Bogota is Colombia's capital and largest city (8 million people). It is much less touristy than Cartagena or Medellin, probably because of the weather (a bit cold and rainy) and the traffic situation.

In terms of nightlife, though, Bogota is certainly the best place for partying in Colombia (and even in Latin America according to The Guardian). You have at least 50 nightclubs, hundreds of bars and countless live music venues where you can dance salsa, champeta, vallenato, kizomba, zouk or tango, etc.

In this Bogota nightlife review, I will rank my 20 favorite bars and nightclubs in the city. I will also give you a list of tips to prepare your night out: Best hotels near the party, how to meet girls, how to stay safe, how to get around, etc.

If you still have questions, please just leave a comment at the end of the article.

Bogota Nightlife Areas + Hotels

Zona Rosa/Zona T
Bogota nightlife is highly concentrated in a party area called Zona Rosa/Zona T. On a map, Zona Rosa goes pretty much from Avenida 79 to Avenida 85, and from Carrera 11 to Carrera 15. Zona T is a smaller part of Zona Rosa, basically the pedestrian area next to the shopping mall Andino.
If you come to Bogota for partying, I strongly advise you to stay in Zona Rosa as this will mean you won't need a taxi to go back home. This is a very safe neighborhood where you will be comfortable to walk at any time of the day or night.
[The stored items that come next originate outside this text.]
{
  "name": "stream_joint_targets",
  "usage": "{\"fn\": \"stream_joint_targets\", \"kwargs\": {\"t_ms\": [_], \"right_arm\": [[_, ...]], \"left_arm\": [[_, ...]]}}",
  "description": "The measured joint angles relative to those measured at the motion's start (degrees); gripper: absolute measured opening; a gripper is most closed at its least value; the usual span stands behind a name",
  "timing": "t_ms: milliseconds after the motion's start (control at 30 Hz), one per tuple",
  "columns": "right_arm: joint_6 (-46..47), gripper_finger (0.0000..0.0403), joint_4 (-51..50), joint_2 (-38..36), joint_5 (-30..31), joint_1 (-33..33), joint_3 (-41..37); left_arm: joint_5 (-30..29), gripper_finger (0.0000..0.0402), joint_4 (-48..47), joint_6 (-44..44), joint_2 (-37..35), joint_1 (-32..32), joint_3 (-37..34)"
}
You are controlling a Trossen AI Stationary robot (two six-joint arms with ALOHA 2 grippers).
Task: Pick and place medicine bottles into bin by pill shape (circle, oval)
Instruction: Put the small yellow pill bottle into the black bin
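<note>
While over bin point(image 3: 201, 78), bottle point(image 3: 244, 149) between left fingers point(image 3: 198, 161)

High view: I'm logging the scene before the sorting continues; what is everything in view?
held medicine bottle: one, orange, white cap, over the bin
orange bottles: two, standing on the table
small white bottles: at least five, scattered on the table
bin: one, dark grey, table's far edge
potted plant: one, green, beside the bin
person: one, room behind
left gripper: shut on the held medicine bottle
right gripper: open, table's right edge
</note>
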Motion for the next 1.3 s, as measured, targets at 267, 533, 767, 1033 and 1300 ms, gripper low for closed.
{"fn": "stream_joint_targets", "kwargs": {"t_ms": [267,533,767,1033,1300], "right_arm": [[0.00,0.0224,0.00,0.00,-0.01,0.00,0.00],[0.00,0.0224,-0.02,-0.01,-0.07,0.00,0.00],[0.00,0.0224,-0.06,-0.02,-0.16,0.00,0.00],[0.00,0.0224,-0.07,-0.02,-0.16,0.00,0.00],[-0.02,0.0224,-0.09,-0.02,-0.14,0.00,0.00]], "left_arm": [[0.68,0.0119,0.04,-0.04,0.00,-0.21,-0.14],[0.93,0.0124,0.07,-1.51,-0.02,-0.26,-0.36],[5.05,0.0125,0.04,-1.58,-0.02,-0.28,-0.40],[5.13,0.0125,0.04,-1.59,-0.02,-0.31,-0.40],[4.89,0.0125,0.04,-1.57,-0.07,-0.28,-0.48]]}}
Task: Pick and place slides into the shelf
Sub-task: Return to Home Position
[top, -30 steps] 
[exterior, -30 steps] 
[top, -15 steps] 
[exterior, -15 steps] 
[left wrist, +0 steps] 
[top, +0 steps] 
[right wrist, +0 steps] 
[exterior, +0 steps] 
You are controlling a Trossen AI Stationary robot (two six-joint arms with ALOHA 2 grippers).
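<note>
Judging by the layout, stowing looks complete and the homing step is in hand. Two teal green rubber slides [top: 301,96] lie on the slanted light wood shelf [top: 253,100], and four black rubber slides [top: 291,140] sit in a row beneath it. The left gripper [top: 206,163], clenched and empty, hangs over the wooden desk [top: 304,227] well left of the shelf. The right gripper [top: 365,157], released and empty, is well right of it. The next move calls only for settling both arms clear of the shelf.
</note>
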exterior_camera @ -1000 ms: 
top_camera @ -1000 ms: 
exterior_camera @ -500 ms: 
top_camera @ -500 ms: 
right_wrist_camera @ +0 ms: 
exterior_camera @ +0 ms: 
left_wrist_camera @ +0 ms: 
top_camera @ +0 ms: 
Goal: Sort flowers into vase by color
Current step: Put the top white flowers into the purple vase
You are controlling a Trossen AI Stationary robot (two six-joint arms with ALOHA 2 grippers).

The main problem is that the hotels there can be quite expensive. The two best affordable choices are NH Bogota Boheme Royal (70US$ per night) and Hotel Saint Simon (57US$ per night).

You also have two 5-star hotels, Sofitel and the Four Seasons, but they cost over 200US$ per night.

Airbnb is a possible alternative. They have at least 50 apartments in Zona T. A few that I found interesting are: 39$/night, 45$/night46$/night, 50$/night, 90$/night (3-bedroom) and 135$/night (2-bedroom).

If you don't have an Airbnb account yet, you can register using the following link: Promo Code Airbnb. You will get up to 35$ off your first booking.

Chapinero
Another recommended location with plenty of bars and clubs is Chapinero. This is a middle-upper class neighborhood, popular with students, with a lot of affordable restaurants. It is slightly less safe than Zona Rosa, but more authentic. It is also within 15-20 minutes from the historic city center.

On a map, it goes from Calle 44 to Calle 74 and from Carrera 4 to Avenida Caracas:
A great budget hotel in Chapinero is Colonial Inn, which costs around 30$ per night and is located near a large bus stop. A bit more expensive, Scala 68 (60US$/night) and Holiday Inn Express (90US$/night) are both next to Zona G (Zona Gourmet), an area full of trendy restaurants, cafés and bars.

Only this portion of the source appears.